Task item =>
Give back exactly the lines from the start of the listing to the line containing "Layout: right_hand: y", inclusive, and nothing beyond them.

Recorded information =>
§

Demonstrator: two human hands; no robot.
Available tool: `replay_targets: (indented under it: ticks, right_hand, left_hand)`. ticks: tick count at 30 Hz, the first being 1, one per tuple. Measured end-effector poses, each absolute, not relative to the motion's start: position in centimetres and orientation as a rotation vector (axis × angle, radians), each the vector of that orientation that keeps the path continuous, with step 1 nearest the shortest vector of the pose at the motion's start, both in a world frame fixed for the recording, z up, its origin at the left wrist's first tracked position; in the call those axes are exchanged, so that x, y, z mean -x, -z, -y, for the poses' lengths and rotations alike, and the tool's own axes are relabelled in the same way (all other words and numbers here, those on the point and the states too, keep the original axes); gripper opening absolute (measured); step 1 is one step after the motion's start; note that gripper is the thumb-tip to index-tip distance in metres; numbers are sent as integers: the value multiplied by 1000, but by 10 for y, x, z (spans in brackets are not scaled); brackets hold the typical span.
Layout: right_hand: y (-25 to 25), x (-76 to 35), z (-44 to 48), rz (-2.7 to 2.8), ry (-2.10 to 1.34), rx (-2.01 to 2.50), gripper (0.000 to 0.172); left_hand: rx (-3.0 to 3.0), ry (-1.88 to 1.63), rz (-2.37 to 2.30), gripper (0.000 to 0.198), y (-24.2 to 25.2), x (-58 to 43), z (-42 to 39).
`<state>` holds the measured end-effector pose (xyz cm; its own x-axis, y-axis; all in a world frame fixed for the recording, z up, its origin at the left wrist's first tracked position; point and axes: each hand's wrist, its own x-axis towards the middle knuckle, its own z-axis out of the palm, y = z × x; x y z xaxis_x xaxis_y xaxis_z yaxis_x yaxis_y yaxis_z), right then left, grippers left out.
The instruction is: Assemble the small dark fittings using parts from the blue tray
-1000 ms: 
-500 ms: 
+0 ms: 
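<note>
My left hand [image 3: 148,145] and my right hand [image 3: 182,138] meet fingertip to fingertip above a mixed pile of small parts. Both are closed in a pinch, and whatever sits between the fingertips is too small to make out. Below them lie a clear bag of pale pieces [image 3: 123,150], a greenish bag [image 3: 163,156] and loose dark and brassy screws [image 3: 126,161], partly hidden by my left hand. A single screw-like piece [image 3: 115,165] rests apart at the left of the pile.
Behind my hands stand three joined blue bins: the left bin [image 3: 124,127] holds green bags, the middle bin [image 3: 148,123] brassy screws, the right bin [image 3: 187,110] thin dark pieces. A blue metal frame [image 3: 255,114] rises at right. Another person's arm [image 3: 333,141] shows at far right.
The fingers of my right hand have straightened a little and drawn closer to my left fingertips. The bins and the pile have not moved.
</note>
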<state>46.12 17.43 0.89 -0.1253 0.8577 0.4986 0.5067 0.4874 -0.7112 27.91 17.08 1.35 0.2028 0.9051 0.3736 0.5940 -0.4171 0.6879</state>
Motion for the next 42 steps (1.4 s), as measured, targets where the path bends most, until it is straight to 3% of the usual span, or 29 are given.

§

Result of the task =>
Demonstrator: two human hands; no robot.
Available tool: `replay_targets: (indented under it: ticks, right_hand, left_hand)`. ticks: tick count at 30 Hz, the first being 1, one per tuple. Measured end-effector poses, each absolute, not relative to the motion's start: position in centimetres and orientation as a rotation vector (axis × angle, radians), each the vector of that orientation that keeps the path continuous, with step 1 nearest the shortest vector of the pose at the motion's start, both in a world frame fixed for the recording, z up, its origin at the left wrist's first tracked position; in the call those axes are exchanged, so that x, y, z mean -x, -z, -y, for the poses' lengths and rotations alike, and the tool's own axes are relabelled in the same way (all other words and numbers here, those on the point and the states too, keep the original axes); gripper opening absolute (measured); step 1 is one step after the motion's start; note that gripper is the thumb-tip to index-tip distance in metres; numbers are sent as integers: the value multiplied by 1000, but by 10 for y, x, z (spans in brackets are not scaled); brackets hold the typical span.
Layout: right_hand: y (-25 to 25), x (-76 to 35), z (-44 to 48), rz (-2.7 to 2.8), ry (-2.10 to 1.34), rx (-2.01 to 2.50), gripper (0.000 to 0.172); left_hand: rx (-3.0 to 3.0), ry (-1.88 to 1.63), rz (-2.37 to 2.30), gripper (0.000 to 0.198), y (-24.2 to 25.2), x (-58 to 43), z (-42 to 39).

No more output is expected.